Pictures are to be skipped. Retype exactly the lines from the top of the material through the one with "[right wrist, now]", and only those.

[Available data — start]

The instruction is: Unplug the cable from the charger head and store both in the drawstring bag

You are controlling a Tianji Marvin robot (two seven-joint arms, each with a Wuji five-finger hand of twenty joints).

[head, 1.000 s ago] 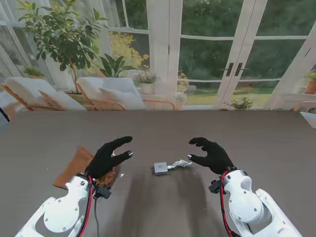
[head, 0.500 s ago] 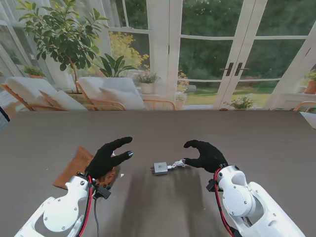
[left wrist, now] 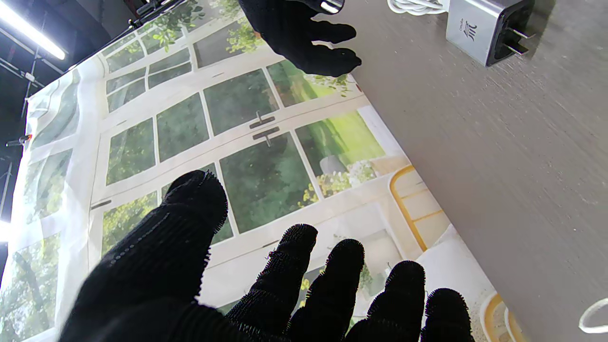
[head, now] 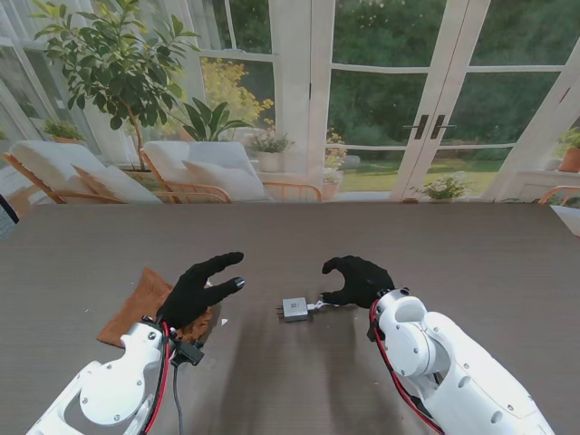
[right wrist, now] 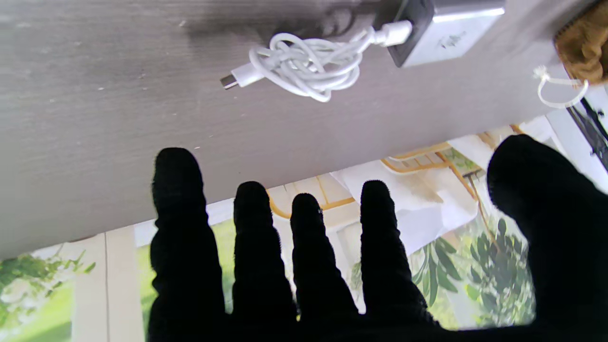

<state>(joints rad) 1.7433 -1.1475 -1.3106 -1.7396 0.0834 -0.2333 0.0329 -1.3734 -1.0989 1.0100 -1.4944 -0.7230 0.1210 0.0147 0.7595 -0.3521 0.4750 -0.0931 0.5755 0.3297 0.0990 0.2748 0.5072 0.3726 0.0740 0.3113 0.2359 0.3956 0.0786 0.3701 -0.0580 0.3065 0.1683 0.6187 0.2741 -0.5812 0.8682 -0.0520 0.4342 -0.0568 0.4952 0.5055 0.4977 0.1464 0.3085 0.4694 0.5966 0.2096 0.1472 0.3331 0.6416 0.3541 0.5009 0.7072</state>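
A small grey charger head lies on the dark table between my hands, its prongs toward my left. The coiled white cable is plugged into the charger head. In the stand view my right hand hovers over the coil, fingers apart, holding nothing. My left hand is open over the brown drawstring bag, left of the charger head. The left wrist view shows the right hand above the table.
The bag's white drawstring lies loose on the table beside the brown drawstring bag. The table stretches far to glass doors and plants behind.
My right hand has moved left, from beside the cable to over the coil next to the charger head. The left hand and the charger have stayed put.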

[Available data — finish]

• [Answer to the exercise]:
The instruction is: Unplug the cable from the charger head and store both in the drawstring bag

You are controlling a Tianji Marvin robot (two seven-joint arms, each with a Wuji five-finger hand of twenty joints).

[head, 1.000 s ago] 
[head, 0.500 s ago] 
[left wrist, now] 
[head, now] 
[right wrist, now] 

Nothing else is left to add to this answer.